If you’ve ever seen your area code on the caller ID, only to be greeted by a pre-recorded voice message promising to erase your credit card debt, you’ve been spoofed!
Spoofing is a method used by fraudsters to trick people into answering calls. These bad actors send out unwanted robocalls with disguised (spoofed) caller ID numbers that mimic the first six numbers of a phone number (area code and pre-fix number) to make you think a neighbor or local business is calling. When you answer the call, it turns out to be an automated interactive robocall that’s almost certain to be a scam.
But the collateral damage is not just consumers. Legitimate businesses, whose numbers are being fraudulently used in robocalls, are losing their customers’ trust because their numbers (in their customers’ minds) are associated with robocalls. According to YouMail, a robocall blocking service that compiles data on these types of calls, U.S. phone subscribers received a record 3.4 billion unwanted automated calls in April 2018. In addition, it is estimated that telephony-based fraud has reached $38.1 billion in losses to telcos and their consumers.
Fighting for True Caller ID Authentication
But now there’s help on the way. The Federal Communications Commission has recommended a new national call authentication system, called STIR/SHAKEN, be implemented by the end of 2019 to combat illegal caller ID spoofing. Additionally, a new bill (S.151) introduced in the Senate called the TRACED (Telephone Robocall Abuse Criminal Enforcement and Deterrence) Act will provide safe harbor for providers to block calls, and increase criminal penalties for unlawful robocall perpetrators.
STIR/SHAKEN is a lengthy acronym for Secure Telephony Identity Revisited and Secure Handling of Asserted Information using toKENs. STIR is a framework for authenticating and verifying a caller ID. SHAKEN is another framework built on top of STIR providing details how tokens should be used.
We asked Jay Cox, Carrier Relations Manager at Magna5, to help us sort out what the new proposed national call authentication system will mean for consumers and telcos.
What is STIR/SHAKEN and why is it so important?
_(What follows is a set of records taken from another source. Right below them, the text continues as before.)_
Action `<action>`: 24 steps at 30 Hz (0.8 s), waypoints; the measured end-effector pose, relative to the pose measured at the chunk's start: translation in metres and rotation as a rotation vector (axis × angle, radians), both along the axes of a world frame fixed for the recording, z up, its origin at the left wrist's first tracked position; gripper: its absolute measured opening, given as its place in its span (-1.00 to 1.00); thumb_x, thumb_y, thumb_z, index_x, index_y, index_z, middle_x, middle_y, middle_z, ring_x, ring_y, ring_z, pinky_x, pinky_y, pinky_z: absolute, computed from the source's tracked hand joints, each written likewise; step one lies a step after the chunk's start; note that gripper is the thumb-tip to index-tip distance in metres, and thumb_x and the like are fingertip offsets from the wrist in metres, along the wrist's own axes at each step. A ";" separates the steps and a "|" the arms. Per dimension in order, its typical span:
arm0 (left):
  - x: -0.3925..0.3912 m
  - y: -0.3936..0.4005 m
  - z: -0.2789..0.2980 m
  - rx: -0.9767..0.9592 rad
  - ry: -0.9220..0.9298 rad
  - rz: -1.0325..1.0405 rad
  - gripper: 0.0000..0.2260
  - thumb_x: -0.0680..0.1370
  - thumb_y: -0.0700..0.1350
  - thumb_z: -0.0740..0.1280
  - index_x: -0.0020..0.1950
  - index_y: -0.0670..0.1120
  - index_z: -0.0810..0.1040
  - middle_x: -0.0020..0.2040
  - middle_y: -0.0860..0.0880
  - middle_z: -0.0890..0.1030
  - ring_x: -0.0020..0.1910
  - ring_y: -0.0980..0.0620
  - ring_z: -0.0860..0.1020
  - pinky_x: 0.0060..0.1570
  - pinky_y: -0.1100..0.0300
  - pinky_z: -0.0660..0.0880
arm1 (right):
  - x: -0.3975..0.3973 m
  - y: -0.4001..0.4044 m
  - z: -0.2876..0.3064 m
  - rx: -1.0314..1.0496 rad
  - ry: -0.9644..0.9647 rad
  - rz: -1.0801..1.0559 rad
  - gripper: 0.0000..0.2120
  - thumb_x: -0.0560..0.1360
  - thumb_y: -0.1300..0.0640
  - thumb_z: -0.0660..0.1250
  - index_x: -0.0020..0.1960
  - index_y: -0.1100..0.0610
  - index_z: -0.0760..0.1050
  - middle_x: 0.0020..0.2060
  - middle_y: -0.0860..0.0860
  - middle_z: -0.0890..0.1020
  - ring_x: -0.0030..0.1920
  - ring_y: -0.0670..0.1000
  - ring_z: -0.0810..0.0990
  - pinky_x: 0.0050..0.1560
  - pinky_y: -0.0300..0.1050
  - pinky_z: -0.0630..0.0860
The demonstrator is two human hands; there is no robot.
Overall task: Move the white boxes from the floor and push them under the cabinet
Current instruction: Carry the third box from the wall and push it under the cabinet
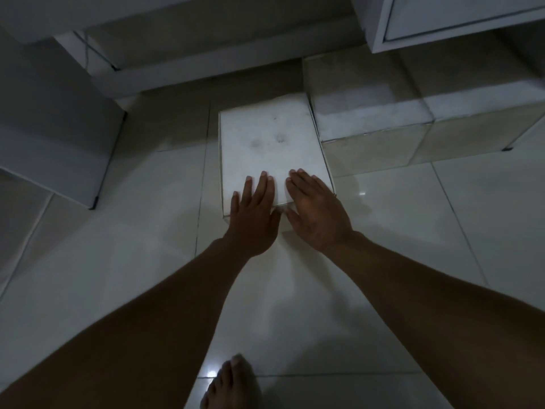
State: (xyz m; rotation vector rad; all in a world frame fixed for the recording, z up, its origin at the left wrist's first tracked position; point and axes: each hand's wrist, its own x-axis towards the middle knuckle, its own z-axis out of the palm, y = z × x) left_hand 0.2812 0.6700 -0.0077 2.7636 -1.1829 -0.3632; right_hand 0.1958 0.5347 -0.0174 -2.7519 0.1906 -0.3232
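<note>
A white box (269, 143) lies on the tiled floor in the middle of the view, its far end close to the dark gap under the cabinet (460, 22). My left hand (255, 214) and my right hand (317, 209) rest flat side by side on the box's near end, fingers extended and pointing away from me. Neither hand grips anything. To the right, two more white boxes (365, 113) (483, 104) sit side by side below the cabinet's front edge.
A grey cabinet or panel (56, 137) stands at the left. A low white ledge (206, 60) runs along the back wall, with a thin cable (87, 48) near its left end. My bare foot (233, 385) is on the glossy tiles at the bottom.
</note>
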 end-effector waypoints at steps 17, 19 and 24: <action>0.078 -0.035 -0.025 -0.205 -0.200 -0.034 -0.44 0.65 0.09 0.09 0.59 -0.12 0.08 0.59 -0.09 0.07 0.57 -0.14 -0.03 0.46 -0.16 -0.09 | 0.065 -0.080 -0.016 -0.253 0.196 -0.411 0.22 0.26 -0.66 -0.02 0.57 0.22 -0.12 0.57 0.17 -0.09 0.55 0.12 -0.17 0.51 0.17 -0.19; 0.083 -0.038 -0.026 -0.210 -0.209 -0.035 -0.44 0.65 0.08 0.09 0.59 -0.11 0.07 0.60 -0.08 0.06 0.57 -0.13 -0.03 0.46 -0.15 -0.09 | 0.072 -0.088 -0.017 -0.255 0.206 -0.418 0.26 0.22 -0.69 -0.05 0.57 0.22 -0.13 0.57 0.16 -0.10 0.55 0.11 -0.18 0.51 0.16 -0.22; 0.097 -0.045 -0.028 -0.213 -0.227 -0.046 -0.44 0.66 0.09 0.08 0.59 -0.11 0.06 0.60 -0.08 0.05 0.57 -0.13 -0.04 0.46 -0.15 -0.09 | 0.083 -0.095 -0.021 -0.248 0.174 -0.441 0.25 0.18 -0.71 -0.09 0.58 0.14 -0.07 0.58 0.11 -0.03 0.56 0.09 -0.12 0.50 0.17 -0.23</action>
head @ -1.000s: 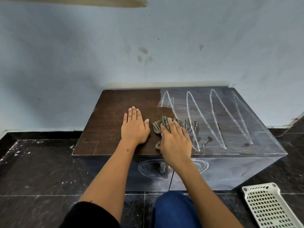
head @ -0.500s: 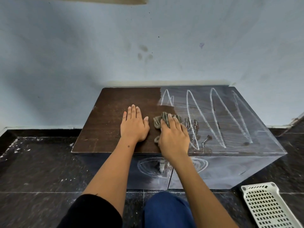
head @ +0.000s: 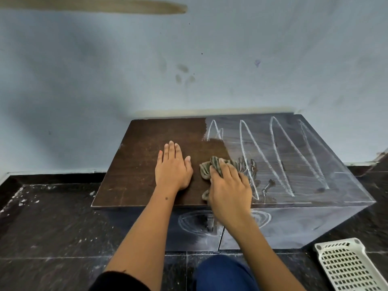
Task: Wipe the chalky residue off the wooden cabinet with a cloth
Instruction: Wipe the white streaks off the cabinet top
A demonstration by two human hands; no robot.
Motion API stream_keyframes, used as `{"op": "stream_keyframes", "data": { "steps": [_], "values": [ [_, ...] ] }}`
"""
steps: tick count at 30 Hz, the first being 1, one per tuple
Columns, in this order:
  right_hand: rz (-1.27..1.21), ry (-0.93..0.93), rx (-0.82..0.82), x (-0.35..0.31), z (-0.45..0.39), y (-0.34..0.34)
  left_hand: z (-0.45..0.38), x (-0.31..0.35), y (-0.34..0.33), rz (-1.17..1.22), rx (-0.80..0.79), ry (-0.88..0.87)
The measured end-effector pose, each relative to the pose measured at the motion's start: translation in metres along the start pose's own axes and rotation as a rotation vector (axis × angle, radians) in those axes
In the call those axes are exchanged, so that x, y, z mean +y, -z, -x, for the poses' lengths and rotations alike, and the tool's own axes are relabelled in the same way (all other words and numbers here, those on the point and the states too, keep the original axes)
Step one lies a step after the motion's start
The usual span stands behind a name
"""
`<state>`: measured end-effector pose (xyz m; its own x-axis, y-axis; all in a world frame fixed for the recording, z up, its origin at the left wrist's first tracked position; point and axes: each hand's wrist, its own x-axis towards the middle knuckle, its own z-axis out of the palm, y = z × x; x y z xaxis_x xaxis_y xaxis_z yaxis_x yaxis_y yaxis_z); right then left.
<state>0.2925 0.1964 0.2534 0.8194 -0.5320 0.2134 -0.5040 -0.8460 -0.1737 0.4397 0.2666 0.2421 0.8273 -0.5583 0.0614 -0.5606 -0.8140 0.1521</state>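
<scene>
Sliding farther right into chalk (head: 279,152), right hand (head: 230,190) gripping cloth (head: 212,166), left hand (head: 173,166) bracing flat on cabinet (head: 136,164); pressing firmly, overlapping strokes.

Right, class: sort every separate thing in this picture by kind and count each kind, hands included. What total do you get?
Hands: 2, left hand flat on the top, right hand pressing the cloth
Cloths: 1, striped cloth
Cabinets: 1, wooden cabinet
Baskets: 1, white plastic basket
Total: 5

Left hand (head: 173,169) flat, fingers (head: 171,149) straight; right hand (head: 230,191) apparently curled, pressing down.
</scene>
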Motion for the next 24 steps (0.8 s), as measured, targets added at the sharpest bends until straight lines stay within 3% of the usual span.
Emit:
{"op": "stream_keyframes", "data": {
  "steps": [6, 14, 21, 24],
  "values": [
    [-0.053, 0.063, -0.092, -0.004, -0.091, -0.005, 0.001, 0.0, 0.003, -0.006, -0.009, -0.008],
    [-0.066, 0.041, 0.1, 0.002, -0.008, -0.009, -0.001, -0.001, -0.001, -0.006, 0.003, -0.001],
    [-0.09, 0.051, -0.056, -0.004, -0.093, -0.007, 0.001, 0.0, 0.002, -0.001, 0.016, -0.007],
    [-0.063, 0.035, -0.055, -0.003, -0.082, -0.011, 0.0, 0.0, 0.002, 0.005, 0.021, -0.006]
  ]
}}
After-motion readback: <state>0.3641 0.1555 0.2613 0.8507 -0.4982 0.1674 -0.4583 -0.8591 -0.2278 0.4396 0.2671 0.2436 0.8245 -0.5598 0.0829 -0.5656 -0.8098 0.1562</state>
“STIR/SHAKEN is a national authentication system designed to help stop ID spoofing and fraudulent robocalls by restoring trust in the calling number presented. The calling party will attach a signed certificate of authenticity to each telephone call. Then the called party’s telephone company will screen and confirm the digital signature. The confirmation allows verification of the calling number. It’s designed to ensure caller IDs are accurate. A spoofed number won’t get through because the caller doesn’t have legitimate access to the number.
“It’s important to stop the stem of fake numbers used by unwanted robocalls because scammers have become more malicious, disguising their phone numbers to impersonate government officials, law enforcement agencies or legitimate businesses, such as a bank or doctor’s office. As a result, consumers are reluctant to answer calls from these legitimate organizations because they think it’s a scam. Businesses struggle to reach their customers due to loss of trust, and restoring their confidence is an uphill battle. Additionally, the repercussion for telcos and call centers is they see fewer completed calls … after investing in more network capacity to handle the robocalls.”
How does STIR/SHAKEN work?
“According to TransNexus, an originating service provider puts a call on the network. Using STIR/SHAKEN, that provider also authenticates the caller ID information. They know their customers, so they’re well-positioned to do that. And they secure their authentication by signing the call using public key infrastructure, which is widely used with the internet.
“A terminating service provider delivers the call to their customer. Using STIR/SHAKEN, that provider also verifies the caller ID information in the call using the pubic key infrastructure to confirm the information and signature still match.
“Telcos using cryptographic certificates to authenticate and verify the caller ID will be able to mark calls ‘suspicious’ that are not STIR/SHAKEN-signed, and consumers will be able to act on these warnings and turn down calls.”
Today, AT&T and Comcast have successfully carried out the first STIR/SHAKEN calls between two different networks. But the catch is all carriers need to adopt the STIR/SHAKEN protocol for the system to be an effective deterrent. Many other carriers have stated they will adopt the standard by the end of 2019.
Managed service providers offering voice and carrier solutions also play a part in caller ID spoofing prevention by ensuring their carriers comply with STIR/SHAKEN requirements to help increase the numbers of completed calls for their customers.